Part 1 - Basic/Naive approach:

A bit more detail on it here but the gist is:

Create an objective function which wants to minimise all the entries in the lower triangle of a distance matrix (multiplied by the respective dummy). For example v1_10 means that point 1 and point 10 are connected. Such that each store is connected to only one (other store).

enter image description here

The result of the optimisation takes us from the first picture to the second. The structure of the code is thus:

shops = [[id, latitude, longitude],...]

The helper functions to create the optimisation:

def store_connect(shops):
    """
    Cross stores and return connection e.g. "v1-2" by ID
    """
    for i in range(len(shops)-1):
        for j in range(i+1,len(shops)):
            yield 'v'+str(shops[i][0])+'-'+str(shops[j][0])


def distances(shops):
    """
    Return distance in miles for crosses
    """
    for i in range(len(shops)-1):
        for j in range(i+1,len(shops)):
            yield haversine([shops[i][1],shops[i][2]],
                            [shops[j][1],shops[j][2]])


def all_constraints(shops):
    """
    Return constraint row
    """
    for a in shops:
        cons = []
        for b in shops:
            if a[0]<b[0]:
                cons.append("v"+str(a[0])+"-"+str(b[0]))
            elif a[0]>b[0]:
                cons.append("v"+str(b[0])+"-"+str(a[0]))
        yield cons

And then the optimisation itself:

prob = LpProblem("Minimise distance",LpMinimize)

# Variables
x = []
xnames = []
for one in store_connect(shops):
    xnames.append(one)
    x.append(LpVariable(one,0,1,LpInteger)) 
print("Created %d variables" % len(x))

# Objective
prob += pulp.lpSum([i[1]*x[i[0]] for i in enumerate(distances(shops))])
print("Created objective")

# Constraints
counter = 0
for constraint_rw in all_constraints(shops):
    prob += pulp.lpSum(x[xnames.index(one_cn)] for one_cn in constraint_rw) == 1
    counter += 1
    if counter % 10 == 0:
        print("Added %d contraints out of %d" % (counter,len(shops)))

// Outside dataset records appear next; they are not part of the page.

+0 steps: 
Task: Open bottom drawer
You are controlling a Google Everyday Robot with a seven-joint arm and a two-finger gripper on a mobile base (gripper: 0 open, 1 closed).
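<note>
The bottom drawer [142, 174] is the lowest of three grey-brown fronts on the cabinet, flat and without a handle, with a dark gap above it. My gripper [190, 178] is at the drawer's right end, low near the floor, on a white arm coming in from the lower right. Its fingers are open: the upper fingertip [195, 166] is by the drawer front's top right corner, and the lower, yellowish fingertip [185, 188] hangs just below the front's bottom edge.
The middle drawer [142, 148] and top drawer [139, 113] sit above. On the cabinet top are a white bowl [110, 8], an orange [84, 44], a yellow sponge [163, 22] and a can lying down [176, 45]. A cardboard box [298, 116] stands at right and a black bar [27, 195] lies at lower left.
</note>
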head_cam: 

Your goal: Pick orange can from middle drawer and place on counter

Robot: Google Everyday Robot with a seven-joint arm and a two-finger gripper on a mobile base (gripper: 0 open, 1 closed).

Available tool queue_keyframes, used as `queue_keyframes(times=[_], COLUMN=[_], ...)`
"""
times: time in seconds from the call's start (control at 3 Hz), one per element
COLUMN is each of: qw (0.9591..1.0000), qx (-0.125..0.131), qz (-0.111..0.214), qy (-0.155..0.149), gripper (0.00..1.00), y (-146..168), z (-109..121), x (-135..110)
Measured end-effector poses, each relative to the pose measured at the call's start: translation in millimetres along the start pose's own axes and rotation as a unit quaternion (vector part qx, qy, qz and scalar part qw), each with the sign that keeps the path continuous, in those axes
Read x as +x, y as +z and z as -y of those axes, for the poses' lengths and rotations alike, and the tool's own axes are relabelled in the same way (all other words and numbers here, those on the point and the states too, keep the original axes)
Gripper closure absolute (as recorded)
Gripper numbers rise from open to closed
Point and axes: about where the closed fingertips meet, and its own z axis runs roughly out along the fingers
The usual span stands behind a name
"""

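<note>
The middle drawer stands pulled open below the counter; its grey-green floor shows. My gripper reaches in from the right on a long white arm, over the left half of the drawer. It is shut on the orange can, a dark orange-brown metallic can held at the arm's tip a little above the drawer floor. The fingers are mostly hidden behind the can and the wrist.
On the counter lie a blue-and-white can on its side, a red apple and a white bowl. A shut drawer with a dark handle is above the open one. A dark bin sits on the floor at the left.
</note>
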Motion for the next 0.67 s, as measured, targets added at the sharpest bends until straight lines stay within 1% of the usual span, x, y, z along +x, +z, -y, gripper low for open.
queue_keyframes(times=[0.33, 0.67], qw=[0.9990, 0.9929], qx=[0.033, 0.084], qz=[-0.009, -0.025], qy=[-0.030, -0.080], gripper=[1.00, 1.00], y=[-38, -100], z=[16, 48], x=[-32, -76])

Which is straight-forward to solve directly or upload the .lp file to CPLEX:

#Using PULP - if not too complicated ... otherwise CPLEX:
prob.solve()   
# The status of the solution is printed to the screen
print("Status:", LpStatus[prob.status])

# Optimum variable values
sol = []
for v in prob.variables():
    if v.varValue:
        sol.append(v.name)
print("Total minimised distance: ", value(prob.objective))  

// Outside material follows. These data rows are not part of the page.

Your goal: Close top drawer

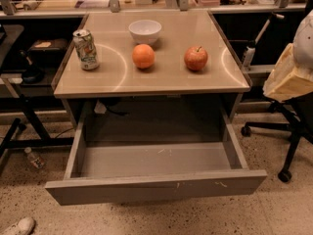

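Observation:
The top drawer (156,189) is a wide shallow grey metal drawer under the tan tabletop (161,80). It is pulled far out toward me and its tray shows nothing inside. Its flat handleless front carries small pale scratches. My gripper (292,77) shows as a white and cream shape at the right edge, level with the tabletop. It is to the right of the table, above the drawer, and touches neither.
On the tabletop stand a drink can (86,49), a white bowl (145,31), an orange (144,56) and a red apple (195,58). A wheeled chair base (286,146) is at the right. A dark stand (22,126), a bottle (34,158) and a shoe (17,226) are at the left.

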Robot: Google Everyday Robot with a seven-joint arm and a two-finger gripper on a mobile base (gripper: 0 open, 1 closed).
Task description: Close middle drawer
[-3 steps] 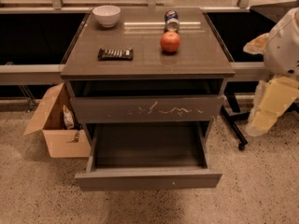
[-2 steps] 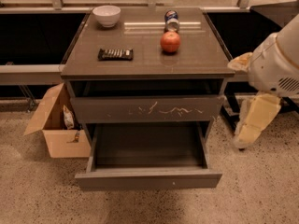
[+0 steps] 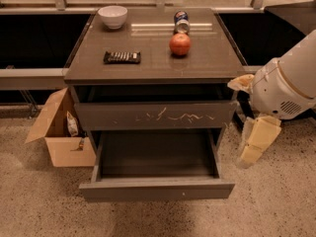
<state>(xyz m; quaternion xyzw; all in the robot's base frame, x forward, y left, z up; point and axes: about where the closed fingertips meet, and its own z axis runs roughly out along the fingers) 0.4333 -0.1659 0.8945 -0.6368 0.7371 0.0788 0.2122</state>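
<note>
Camera view shows the middle drawer (image 3: 157, 190) pulled far out at the lower centre of the frame, its front well forward of the bench (image 3: 148, 69). The pincer (image 3: 256, 143) hangs at the right edge, beside the drawer's right side and apart from it; whether it is spread or pressed together I cannot tell. The risk, as I judge it, is that coming in from that flank it clips the drawer's right corner or pushes off-centre, skewing and jamming the drawer. A hard shove could also jolt the apple (image 3: 179, 44) and can (image 3: 181, 21) on top.
</note>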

shp_names = [row[0] for row in shops]
edges = []
for x in sol:
    v_list = (x)[1:].split("_") #remove the first letter 'v' and split
    conn = [it for sub in [shops[shp_names.index(float(v_list[0]))][1:3],
                           shops[shp_names.index(float(v_list[1]))][1:3]] for it in sub]
    edges.append(conn)

# Print diagram
plot_points(shops,edges) 

Part 2 - Better approach (for lots of points):

If I expand the problem to 10,000 points I get roughly 50,000,000 variables. I was thinking of the following ways of simplifying the problem:

1) Use clustering to group the 10,000 points into something like 100 groups and then solve 100 times within those groups (however I'm not sure how to check whether the solution would be optimal).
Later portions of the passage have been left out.